It reminded me of the time I convinced my younger sister the boogie man was really just a bad dancer.

"Four Oreos and a glass of milk," said Gene. "Apparently he's very hungry and thirsty from being under your bed for so long." - This made me laugh. : )

Posted 16 Years Ago


aww...this is so great. You are definitely a great story teller....especially strong in your openings and vivid imagery. Love these characters and this situation. It's just so darn realistic that you can feel yourself on that darn couch, cursing for not throwing it out. Especially it being your known exile. How sad. But...true. I like the blatancy of the seven year old...it's so great and perfect. It's endearing that she feels left out cuz she hasn't seen a ghost like her friend did. Of course, having said that...what a set up for future fumblings! Can you say Peer Pressure? You've touched a lot of nerves in this one. From begrudging insomnia and poor maintenance to trying to protect our young from harsh realities....you've taken me a great many places in a very short amount of time. In short, you make me want to read again. Bravo! (and thanks!!)

ok...something pulled me into reading the other reviews....and I'm guessing Nicole is a friend of yours....so you don't mind the feedback. I gotta disagree, too, though...I really liked that whole story about the monsters and everything coming from outer space...and the details about the oreo-cookie and milk treaty were fabulous. Whether as CBoylan suggests (and may have just spoiled a plot line I haven't read yet) or not...it's a cool tale that shows how much the father actually cares about his daughter. He could have just said something really lame, but he didn't. He took the time to make up his own fairy tale to cure her daughter of her fears...so that really does a LOT of revealing about who this guy is and what the relationship with his daughter is like. I love her trying not to laugh....and him finally busting out with the chicken dance...another very telling bit about the dad and daughter. She's in the midst of some deep thinking....and he just wants his little girl happy...at any cost. So....I'd keep it all in. It's a great intro to your characters....even the absent mom in the scene is a little telling as well. I love this, I think it's great...and I'm on to the next bit. (in a hurry)

oh....and a note about the RULES.....it's nice to learn 'em....but that doesn't mean you can't break 'em. So while Nicolle may be attempting to keep your literary butt in literary line....don't lose your spirit and nuances in the process. Like one of the lead singers from Heart said about vocal training...."they can train the rock n roll right out of your voice". Never quelch your voice...in the spirit of literary correctedness or not. It's a strong one...and it'll keep your readers captive.

Posted 16 Years Ago


1 of 1 people found this review constructive.

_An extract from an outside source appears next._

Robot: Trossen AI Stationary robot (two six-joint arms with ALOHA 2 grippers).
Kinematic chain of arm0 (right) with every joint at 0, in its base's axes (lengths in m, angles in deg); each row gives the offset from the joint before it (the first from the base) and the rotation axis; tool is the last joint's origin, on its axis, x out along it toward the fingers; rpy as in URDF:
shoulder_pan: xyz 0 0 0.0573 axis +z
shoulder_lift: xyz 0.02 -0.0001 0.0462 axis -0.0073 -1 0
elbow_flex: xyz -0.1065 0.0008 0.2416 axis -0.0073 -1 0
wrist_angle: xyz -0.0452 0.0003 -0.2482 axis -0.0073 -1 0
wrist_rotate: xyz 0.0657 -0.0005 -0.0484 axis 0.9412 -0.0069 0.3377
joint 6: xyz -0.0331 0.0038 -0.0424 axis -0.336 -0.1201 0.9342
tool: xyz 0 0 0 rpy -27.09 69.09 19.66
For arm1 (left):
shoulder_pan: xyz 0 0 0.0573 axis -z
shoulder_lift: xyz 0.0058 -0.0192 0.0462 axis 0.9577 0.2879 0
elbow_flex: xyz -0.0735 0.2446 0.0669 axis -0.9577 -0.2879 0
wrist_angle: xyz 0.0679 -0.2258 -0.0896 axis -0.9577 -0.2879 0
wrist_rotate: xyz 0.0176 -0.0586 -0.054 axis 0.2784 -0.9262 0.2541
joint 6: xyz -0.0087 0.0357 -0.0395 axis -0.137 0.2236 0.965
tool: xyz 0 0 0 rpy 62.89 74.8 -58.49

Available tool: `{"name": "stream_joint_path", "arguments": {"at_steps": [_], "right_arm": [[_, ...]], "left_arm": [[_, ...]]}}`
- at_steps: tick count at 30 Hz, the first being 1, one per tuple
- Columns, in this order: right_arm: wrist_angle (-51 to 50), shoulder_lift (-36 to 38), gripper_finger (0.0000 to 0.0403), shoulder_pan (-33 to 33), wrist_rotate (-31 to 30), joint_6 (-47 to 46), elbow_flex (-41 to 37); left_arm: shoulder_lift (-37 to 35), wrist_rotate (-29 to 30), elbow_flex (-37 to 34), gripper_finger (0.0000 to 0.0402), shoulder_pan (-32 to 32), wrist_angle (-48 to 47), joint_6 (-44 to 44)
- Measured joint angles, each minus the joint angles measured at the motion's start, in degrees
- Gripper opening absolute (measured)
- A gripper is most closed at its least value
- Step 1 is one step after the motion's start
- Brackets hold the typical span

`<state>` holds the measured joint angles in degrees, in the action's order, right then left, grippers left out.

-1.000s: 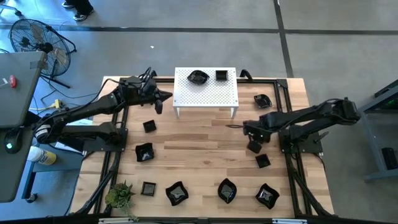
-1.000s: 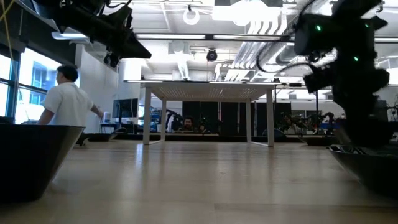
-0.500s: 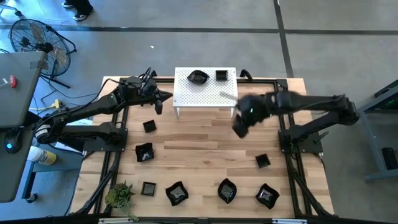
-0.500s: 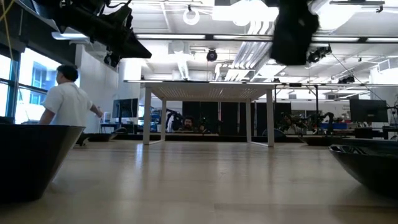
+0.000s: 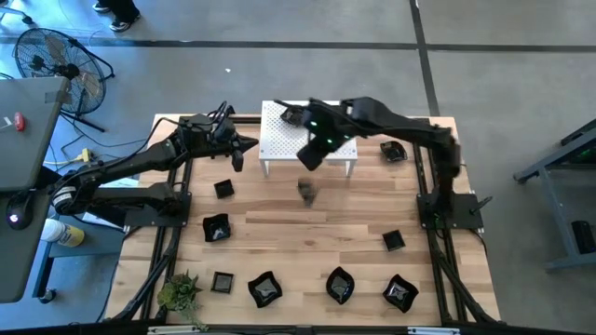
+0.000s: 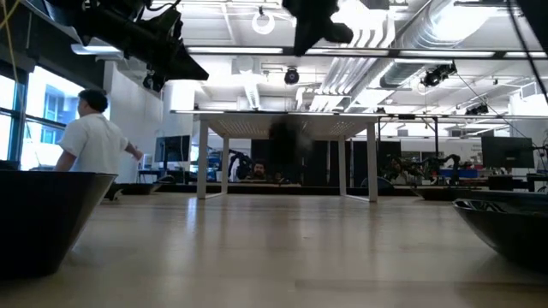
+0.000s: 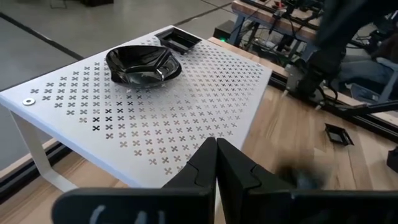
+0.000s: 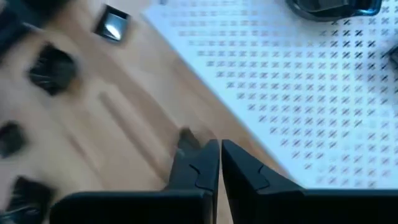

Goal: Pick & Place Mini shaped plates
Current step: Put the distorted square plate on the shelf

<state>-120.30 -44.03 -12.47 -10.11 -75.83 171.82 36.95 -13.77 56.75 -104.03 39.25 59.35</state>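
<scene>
**Status.** Right gripper (image 5: 314, 152) is over the front edge of the white rack (image 5: 321, 140), arm stretched across from the right side. In the right wrist view its fingers (image 8: 200, 163) are pressed together with nothing between them, i.e. no plate held. Left gripper (image 5: 239, 152) waits at the rack's left end, also closed and empty.

**Plates.**
- On rack: wavy plate (image 5: 296, 115) and square plate (image 5: 331, 113), both at the back edge.
- On table: one plate by the rack's right end (image 5: 392, 151); two on the left (image 5: 223, 189) (image 5: 216, 228); one on the right (image 5: 394, 241); four along the front row, e.g. (image 5: 264, 289).
- Blurred dark shape (image 5: 305, 191) on the wood just in front of the rack. Prob. a plate, but outline, long axis, and resting vs. airborne can't be told.

**Key relation.** The blurred shape lies just forward of the right gripper, on the table side of the rack, not on top of it. The right arm is clearly nearer; the left gripper is well apart from it.

**Judgement.** If the rack is the target, this piece isn't placed — it needs re-picking. The right gripper must open, drop to table level, and clear the rack's front edge and legs.
</scene>
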Motion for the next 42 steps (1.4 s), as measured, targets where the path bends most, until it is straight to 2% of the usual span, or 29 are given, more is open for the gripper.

Remarkable. You are a very competent writer and this was an absolute pleasure to read. This has a place waiting for it in every book shop in the world. I'm looking forward to the next chapter. It's very nice to have come across you.

Posted 16 Years Ago


1 of 1 people found this review constructive.

Nicole Hellene's review is the most thorough here, but I disagree with most of it.

I liked the detailed description of the monster plot and truce; we learn later that Gene's trying to write a book, so this is like a demonstration of his imagination being powerful enough to convince a kid, as opposed to coming up with a lame 'trust me: they don't exist'. Maybe when the whole book's here, i'll have another look with this in mind and let you know if, in my opinion, it could do with chopping down - but at the moment, this is your style. You give us 3-D characters instead of 2-D and I appreciate that.

It really isn't easy to show so much of your character's mind when he or she is not narrating the story themselves...I don't know if you do this to challenge yourself, or because you prefer not to write in the 'first person'; a fixed narrator can limit your reader's access to all of your other characters, whereas when you're an outsider-narrator, it's like having mind-reading abilities [albeit limited ones].
I didn't notice any places where the narration stood out as having changed in depth [and this is my second read] - but I'll keep an eye out for it.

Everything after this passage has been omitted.